Detection of Sulfur Compounds in Natural Gas According to ASTM D5504 with an Agilent Dual Plasma Sulfur Chemiluminescence Detector

Significance of the Topic

The reliable detection and quantification of sulfur compounds in natural gas are critical for maintaining process efficiency, ensuring safety through odorant monitoring, and meeting regulatory requirements. Accurate sulfur analysis supports refining, blending, and quality control across the petrochemical industry.

Objectives and Overview of the Study

This application evaluates the performance of an Agilent 7890B gas chromatograph equipped with an Agilent 8355 dual plasma sulfur chemiluminescence detector (SCD) under ASTM D5504 conditions. Key goals include assessing linearity, repeatability, and detection limits for 15 sulfur-containing analytes ranging from 0.15 to 10 ppm.

Instrumentation Used

• Agilent 7890B gas chromatograph with deactivated two-valve system
• Agilent DB-Sulfur SCD column, 70 m × 530 µm ID, 4.3 µm film thickness
• Agilent 8355 dual plasma SCD: base temperature 250 °C, burner 800 °C; upper H₂ flow 38 mL/min, lower H₂ flow 8 mL/min, oxidizer flow 60 mL/min, ozone generator 40 mL/min
• 10-port gas sample valve and deactivated purged ultimate union for sample introduction

Methodology

Sulfur standards spanning hydrogen sulfide to methyl/tert-butyl mercaptans and thiophene were blended in helium and diluted online using a six-port valve and a 50 µL sample loop. The oven program started at 30 °C (1.5 min), ramped at 15 °C/min to 250 °C (3 min hold). Helium served as carrier gas at 6 mL/min. Ten replicate injections per concentration established repeatability and calibration across five levels per analyte.
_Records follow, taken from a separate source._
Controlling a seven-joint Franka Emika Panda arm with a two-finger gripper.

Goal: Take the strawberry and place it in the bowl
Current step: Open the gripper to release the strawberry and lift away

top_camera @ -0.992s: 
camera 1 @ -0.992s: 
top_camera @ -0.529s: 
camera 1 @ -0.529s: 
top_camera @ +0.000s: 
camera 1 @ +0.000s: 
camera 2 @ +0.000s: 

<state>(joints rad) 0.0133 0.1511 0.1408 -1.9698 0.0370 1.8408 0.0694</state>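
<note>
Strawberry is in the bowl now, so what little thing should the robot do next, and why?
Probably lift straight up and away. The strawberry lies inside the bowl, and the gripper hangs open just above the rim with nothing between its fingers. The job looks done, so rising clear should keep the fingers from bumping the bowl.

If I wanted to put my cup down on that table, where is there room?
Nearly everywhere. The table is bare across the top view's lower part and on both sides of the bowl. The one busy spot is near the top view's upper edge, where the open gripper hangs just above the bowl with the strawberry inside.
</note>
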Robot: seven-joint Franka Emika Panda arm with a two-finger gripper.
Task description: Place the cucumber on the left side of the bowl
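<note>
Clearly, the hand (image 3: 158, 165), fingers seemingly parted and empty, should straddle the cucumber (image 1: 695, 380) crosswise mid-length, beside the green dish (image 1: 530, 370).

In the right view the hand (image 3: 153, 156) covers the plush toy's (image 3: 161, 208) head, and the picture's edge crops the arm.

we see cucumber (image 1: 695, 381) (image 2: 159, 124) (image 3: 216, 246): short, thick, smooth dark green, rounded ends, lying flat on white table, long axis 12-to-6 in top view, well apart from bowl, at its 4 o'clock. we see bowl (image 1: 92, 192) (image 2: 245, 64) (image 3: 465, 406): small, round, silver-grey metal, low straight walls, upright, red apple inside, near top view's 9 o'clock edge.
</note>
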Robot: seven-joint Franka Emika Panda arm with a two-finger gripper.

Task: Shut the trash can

Main Results and Discussion

• Linearity: All 15 compounds exhibited equimolar responses with average R² ≈ 0.996 over 0.15–10 ppm.
• Repeatability: Peak-area RSDs were below 6.3 % at the lowest concentration (0.15 ppm) and improved to ~2 % at higher levels; later-eluting analytes and coelutions showed slightly higher variability.
• Detection Limits: Practical LODs ranged from 0.076 pg/sec (H₂S) to 6.2 pg/sec (1-propanethiol), roughly equivalent to 500 ppb; diethyl sulfide coeluted and was not resolved at 1.5 ppm.

Benefits and Practical Applications of the Method

The dual plasma SCD delivers linear, hydrocarbon-insensitive, equimolar responses, eliminating the need for compound-specific response factors. Its stable performance at low ppb levels makes it ideal for routine quality control, regulatory compliance, and safety monitoring of natural gas streams.

Future Trends and Potential Applications

Advances may include integrating continuous online monitoring, miniaturized GC-SCD systems for field use, coupling with mass spectrometry for enhanced specificity, and extending the methodology to other gaseous matrices such as biogas or refinery off-gases.

Conclusion

This study confirms that an Agilent 7890B GC with an 8355 dual plasma SCD meets ASTM D5504 requirements, offering excellent linearity, repeatability, and low detection limits for a broad suite of sulfur compounds in natural gas.

References

1. ASTM International. ASTM D5504-98: Standard Test Method for Determination of Sulfur Compounds in Natural Gas and Gaseous Fuels by Gas Chromatography and Chemiluminescence. ASTM International, West Conshohocken, PA, 2016.